Die Gebrüder Grimm und andere Regisseure[Bearbeiten]

1941 gab es ein Cartoon mit einem Wolf und Rotkäppchen das total auf erotischer Ebene spielte und die Story verfremdete.

Der Film Drei Nüsse für Aschenbrödel unter Regie von Václav Vorlíček schaffte es mit Leichtigkeit an die Vorlage heranzukommen. Auch andere DEFA Filme wurde mit viel Liebe zum Detail und Freude umgesetzt.

Die Kinderserie Die Märchenbraut des WDRs und des Tschechischen Fernsehens verwendete viele Motive der Gebrüder Grimm und vermischte sie mit Modernen Mitteln und einer anderen Geschichte. Sie wurde von 1979-1981 produziert. Dies war die erste große Verfremdete Produktion der Märchen. Aber nicht die letzte.

2004 verfilmte Otto Waalkes in seiner Blödelart mit vielen Comedians die Geschichte der 7 Zwerge. Diese wurde so veralbert bis es nicht mehr ging. Sie wurde nochmals fortgesetzt.
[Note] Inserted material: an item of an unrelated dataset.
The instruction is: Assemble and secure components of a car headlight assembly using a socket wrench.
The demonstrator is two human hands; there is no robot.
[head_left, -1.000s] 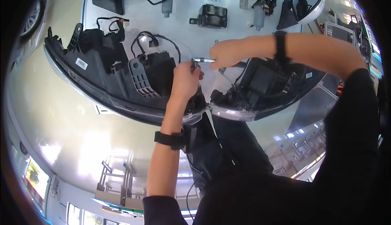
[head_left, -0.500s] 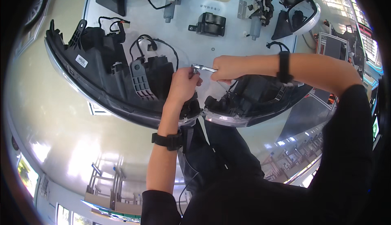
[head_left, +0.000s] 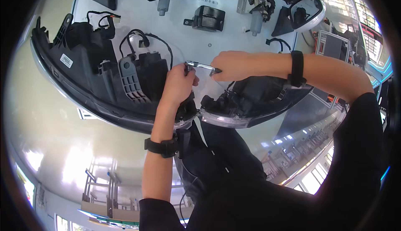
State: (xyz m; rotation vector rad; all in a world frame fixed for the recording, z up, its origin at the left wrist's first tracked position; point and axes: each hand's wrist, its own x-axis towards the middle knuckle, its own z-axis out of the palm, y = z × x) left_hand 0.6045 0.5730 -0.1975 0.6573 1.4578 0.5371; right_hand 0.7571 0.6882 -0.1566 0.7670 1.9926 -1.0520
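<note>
The white tabletop (head_left: 217,43) carries a large black headlamp housing (head_left: 104,85) along its near edge, rear side up, with a clear lens rim facing the person. A second, smaller black headlamp housing (head_left: 255,101) lies just beside it toward the near right corner. At the far right corner rests a side mirror (head_left: 307,9); a black box-shaped part (head_left: 206,18) and a small metal motor assembly (head_left: 255,5) lie along the far edge. The left hand (head_left: 179,82) rests on the large housing, its fingers closed around one end of a slim metal ratchet wrench (head_left: 202,67). The right hand (head_left: 234,66) grips the other end, fingers curled tight on the handle. The wrench lies level between both hands, above the gap between the two housings. Each wrist carries a black band.
</note>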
2005 kam die Geschichte der Brothers Grimm in die Kinos. Der Regisseur ist Terry Gilliam, die Titelrollen verkörpern Heath Ledger und Matt Damon. Aber dies war keine Biografie der beiden Brüder, sondern ein Fantasiefilm der verdächtig an Time Bandits erinnerte. Und die Gebrüder Grimm durch ihre eigenen Märchen im Stil eines Horrorfilms jagte.

2006 lief in den Kinos die Rotkäppchen Verschwörung der in modernen Computerbytes produziert wurde und völlig verdreht wurde. Der Film zeigte auf schräge Art und Weise wie die Figuren, nicht immer das zu sein schienen, was sie eigentlich sein sollten. Die Oma parodierte z.B. Triple X und der Wolf war ein Paparazzie. Der Film wurde durch diese Art und Weise von vielen gefeiert als Wiederbelebung der Märchen und von anderen nur in als Parodieausflug angesehen.
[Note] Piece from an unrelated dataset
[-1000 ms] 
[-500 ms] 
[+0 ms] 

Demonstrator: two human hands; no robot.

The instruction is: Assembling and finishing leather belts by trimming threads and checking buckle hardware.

Seit 2006 produziert ProSieben die Parodieserie ProSieben Märchenstunde. Hier wurden schon viele Geschichten der Gebrüder Grimm wie Hänsel und Gretel oder Rotkäppchen parodiert.

Trivia[Bearbeiten]

  • Der 1000 DM-Schein, zeigte von 1991 bis 2000 ihr Bildnis
  • Zur Erinnerung an die Brüder werden 3 Brüder-Grimm-Preise verliehen.
  • 2005 wurde das Grimmsche Handexemplar der Kinder- und Hausmärchen in das Weltdokumentenerbe der Unesco aufgenommen.